In Tamil, it is known as the Pottu Kadalai Urundai. Just like the verkadalai urundai, this recipe also follows the same procedure. Instead of the peanuts, we just add the roasted chana dal here. And, yes, we do not need to peel the skin like the peanuts. The only difficult part in the peanut chikki is the roasting and the peel of the skin. Here, we do not have to do that.
This is a very tasty dish. Unlike the peanut chikki, this pottu kadalai urundai is not so common in the shops. The peanut chikki is more easily available. I have no clue why. I simply love this dalia ladoo compared to other varieties.
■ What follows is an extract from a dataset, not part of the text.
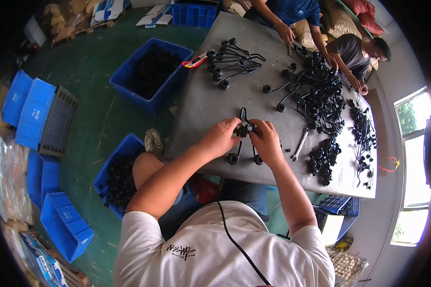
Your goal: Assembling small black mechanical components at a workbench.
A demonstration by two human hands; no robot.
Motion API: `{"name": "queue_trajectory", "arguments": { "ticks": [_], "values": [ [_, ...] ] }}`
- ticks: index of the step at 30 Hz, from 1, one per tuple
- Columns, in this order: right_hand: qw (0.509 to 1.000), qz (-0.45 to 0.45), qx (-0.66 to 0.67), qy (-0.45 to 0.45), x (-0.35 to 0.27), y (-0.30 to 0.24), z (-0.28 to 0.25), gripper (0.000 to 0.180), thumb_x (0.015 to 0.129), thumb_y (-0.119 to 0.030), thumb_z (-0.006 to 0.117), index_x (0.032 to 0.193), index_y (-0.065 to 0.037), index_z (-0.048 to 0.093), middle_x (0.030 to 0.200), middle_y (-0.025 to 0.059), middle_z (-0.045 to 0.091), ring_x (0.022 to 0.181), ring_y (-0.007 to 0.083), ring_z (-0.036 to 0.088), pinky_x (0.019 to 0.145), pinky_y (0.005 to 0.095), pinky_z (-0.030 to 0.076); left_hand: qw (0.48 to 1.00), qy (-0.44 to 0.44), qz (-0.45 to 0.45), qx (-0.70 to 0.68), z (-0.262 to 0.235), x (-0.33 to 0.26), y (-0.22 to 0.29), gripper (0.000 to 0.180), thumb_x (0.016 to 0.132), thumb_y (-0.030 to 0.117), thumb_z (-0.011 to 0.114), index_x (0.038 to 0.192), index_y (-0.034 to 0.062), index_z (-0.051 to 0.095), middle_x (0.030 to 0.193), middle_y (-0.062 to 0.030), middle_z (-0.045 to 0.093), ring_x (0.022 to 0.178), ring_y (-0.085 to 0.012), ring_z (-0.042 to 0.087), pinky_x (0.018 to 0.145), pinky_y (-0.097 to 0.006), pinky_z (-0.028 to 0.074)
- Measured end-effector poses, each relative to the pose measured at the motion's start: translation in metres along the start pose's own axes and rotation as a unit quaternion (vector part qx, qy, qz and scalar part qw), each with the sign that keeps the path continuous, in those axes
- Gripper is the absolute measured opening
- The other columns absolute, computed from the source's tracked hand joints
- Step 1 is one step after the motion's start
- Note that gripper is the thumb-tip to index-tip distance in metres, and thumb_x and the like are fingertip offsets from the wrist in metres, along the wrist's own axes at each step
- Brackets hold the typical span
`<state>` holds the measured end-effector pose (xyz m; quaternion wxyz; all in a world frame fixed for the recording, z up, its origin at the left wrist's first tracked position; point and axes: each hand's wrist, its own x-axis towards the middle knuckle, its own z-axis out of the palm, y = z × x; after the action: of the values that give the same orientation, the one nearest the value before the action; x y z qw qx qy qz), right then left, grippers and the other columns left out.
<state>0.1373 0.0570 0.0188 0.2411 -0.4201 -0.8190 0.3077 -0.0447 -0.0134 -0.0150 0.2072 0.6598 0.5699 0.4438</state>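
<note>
From my remote seat I look down on a grey tabletop point(196, 107), where both of the wearer's hands work near its closest edge. The left hand point(224, 136) and the right hand point(267, 141) are clamped on the same black rod part point(244, 129), fingers pinching the dark fittings at its middle from 2 sides. I see its narrow loop pointing away from the wearer and 2 round black ends lying toward the body, between the forearms. To the right of the right hand, I make out a silver wrench point(300, 144) lying aslant, just beside a heap of small black fittings point(325, 158). Beyond it spreads a tangled pile of black rods point(321, 91). Farther up on the left, I see a loose group of black rods with round ends point(234, 62), with a red utility knife point(195, 60) at the tabletop's edge. On the floor near there stands a blue bin point(128, 97) of black parts. At the far side, 2 co-workers point(352, 55) reach over the tabletop.
</note>
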Motion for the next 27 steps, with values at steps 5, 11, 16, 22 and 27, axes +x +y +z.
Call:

As kids we would make this easy peasy dessert during our summer vacation. The pottu kadalai and the jaggery combination has lot of fond memories for me. I am getting nostalgic drafting this post.
But let me not bore you much and get straight away to the recipe.
The most crucial part of this dish is the consistency of the jaggery syrup. You will need to form a ball when you drop the syrup in a bowl of water. Or you will have to attain the one string consistency.
It is quite difficult to explain the procedure and hence I have added a video link at the bottom of the post. Do check it out and do not forget to subscribe to my channel to keep getting the new videos as I upload.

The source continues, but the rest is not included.